If you search “What would Jesus do”, Google delivers 360,000 pages. Put a .com after the unpunctuated phrase, and you get a site promising you 10% off “the widest collection of WWJD bracelets and apparel on the internet.”  (Is it just me, or is there something deeply disturbing about this?) I don’t doubt Jesus existed or that he lived an exemplary life. But he’s not the easiest guy to relate to. (The Immaculate Conception, for starters… The walking on water business. The loaves and fishes trick. The crucifixion, of course – not to mention rising from the dead afterwards.) Really. How can a well-meaning but deeply flawed woman living two millennia after such a performance even pretend to model her behaviour after such a man?

shari__laura.jpgLaura Secord, on the other hand, is family. I share her bloodline and – amazingly – her profile. Her heroic acts – while impressive – happened less than two centuries ago, played out within a few hundred miles of where I live and, most importantly, remained within the range of the humanly possible. It’s at very least remotely conceivable that – on a good day, fortified with enough chocolate – I, too, could muster sufficient courage and perseverance to accomplish something mildly admirable (if not country-cementing).

that mythical cow

September 9th, 2009

You’ve probably heard about the cow… The one Laura Secord was supposed to have dragged across enemy lines en route to warn Colonel Fitzgibbon?

As if.

No doubt she milked a few in her day, but the woman wasn’t remotely daft enough to drag a slow-moving, cud-chewing bovine over the Niagara escarpment. Really. That was a bit of fiction invented by historian and government official William E. Coffin. Apparently he claimed Laura milked the cow in order to persuade an American sentry to let her pass. (Yes, I know it sounds implausible, even two centuries later.)
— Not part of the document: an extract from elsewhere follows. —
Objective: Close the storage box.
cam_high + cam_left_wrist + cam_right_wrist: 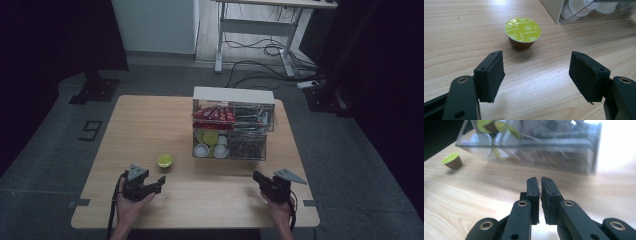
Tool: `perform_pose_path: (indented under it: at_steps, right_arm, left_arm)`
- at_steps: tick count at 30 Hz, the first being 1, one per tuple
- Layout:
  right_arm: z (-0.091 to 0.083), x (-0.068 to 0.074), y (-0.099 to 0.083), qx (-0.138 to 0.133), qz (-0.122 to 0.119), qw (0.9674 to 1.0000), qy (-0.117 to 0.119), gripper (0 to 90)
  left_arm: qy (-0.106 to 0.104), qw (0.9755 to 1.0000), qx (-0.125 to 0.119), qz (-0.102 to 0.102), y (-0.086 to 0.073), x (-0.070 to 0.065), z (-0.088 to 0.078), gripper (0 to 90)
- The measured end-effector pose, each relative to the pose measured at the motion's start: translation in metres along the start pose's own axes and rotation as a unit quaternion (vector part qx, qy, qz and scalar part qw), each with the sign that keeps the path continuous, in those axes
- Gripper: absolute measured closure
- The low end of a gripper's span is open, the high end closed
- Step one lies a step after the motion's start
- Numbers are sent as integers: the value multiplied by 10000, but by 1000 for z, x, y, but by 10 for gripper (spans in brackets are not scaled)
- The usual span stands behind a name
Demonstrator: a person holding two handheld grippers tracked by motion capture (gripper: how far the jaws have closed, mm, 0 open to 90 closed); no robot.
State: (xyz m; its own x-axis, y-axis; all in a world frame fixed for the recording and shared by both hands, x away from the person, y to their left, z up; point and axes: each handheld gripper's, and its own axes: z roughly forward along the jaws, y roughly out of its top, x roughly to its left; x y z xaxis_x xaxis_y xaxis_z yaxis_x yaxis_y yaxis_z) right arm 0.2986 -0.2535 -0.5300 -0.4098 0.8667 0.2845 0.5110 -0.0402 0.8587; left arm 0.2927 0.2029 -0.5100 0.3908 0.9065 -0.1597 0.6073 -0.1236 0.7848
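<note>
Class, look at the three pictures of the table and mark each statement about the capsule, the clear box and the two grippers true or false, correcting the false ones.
1. The green-lidded capsule stands upright on the table. True.
2. The left gripper is clamped on the capsule. False: its jaws stand wide apart, and the capsule sits beyond them, untouched.
3. The right gripper has its jaws nearly together with nothing between them. True.
4. The clear box is empty. False: it holds red packets, white and green capsules and other small items.
5. The capsule lies to the right of the clear box in the high view. False: it is left of it.
</note>
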Motion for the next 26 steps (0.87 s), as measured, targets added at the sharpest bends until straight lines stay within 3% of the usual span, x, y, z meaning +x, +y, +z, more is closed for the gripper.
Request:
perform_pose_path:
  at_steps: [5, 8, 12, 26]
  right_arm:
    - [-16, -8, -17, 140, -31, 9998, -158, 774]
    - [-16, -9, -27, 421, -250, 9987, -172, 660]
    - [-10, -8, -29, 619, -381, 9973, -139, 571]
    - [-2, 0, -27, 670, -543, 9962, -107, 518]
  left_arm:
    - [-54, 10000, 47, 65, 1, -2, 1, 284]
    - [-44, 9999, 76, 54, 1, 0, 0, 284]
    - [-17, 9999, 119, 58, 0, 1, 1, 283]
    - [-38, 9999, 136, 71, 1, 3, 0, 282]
The trouble seems to be that, Laura – a woman of admirable discretion and humility – declined to boast of her exploits immediately after the fact for reasons of national and – no doubt – personal security. She only wrote of her pivotal role in the affair many years later when seriously pressed by financial circumstance (she was a widow; she was poor; plus ca change…) This caused some historians to question the legitimacy of her claims, never mind the military documents that backed them up. 

A woman? Save Canada?!

Fortunately, the sisterhood took up her cause, the record was corrected, and monuments laid. The rest, as I wish they would say, is chocolate.

a chore list that’d choke a horse

September 9th, 2009

Laura Secord’s mother died when she was 8. Naturally — people being even clearer in 1784 than they are now about the indispensability of women — her father married again. A few years later, after his second wife died, he married a third time.

By then, Laura was 14, and had 10 siblings. (I know!)

No doubt as one of the eldest, she was expected to shoulder some of the work then classified as women’s. This included cooking, cleaning and childcare, of course, plus tending orchards, planting vegetables, raising chickens, milking cows, and churning cream.

And there was no mall-hopping in her spare time. That was spent spinning thread, weaving cloth, and sewing clothes.

I know what you’re thinking: no wonder the woman was slim! When would she have found the time to eat?

 And yes, it’s becoming only too clear:  slipping out of the house that hot June morning in 1813 – even if it was to negotiate a 30-kilometre walk in inappropriate footwear through dangerous territory – might have been a welcome change of pace for the slaving Laura.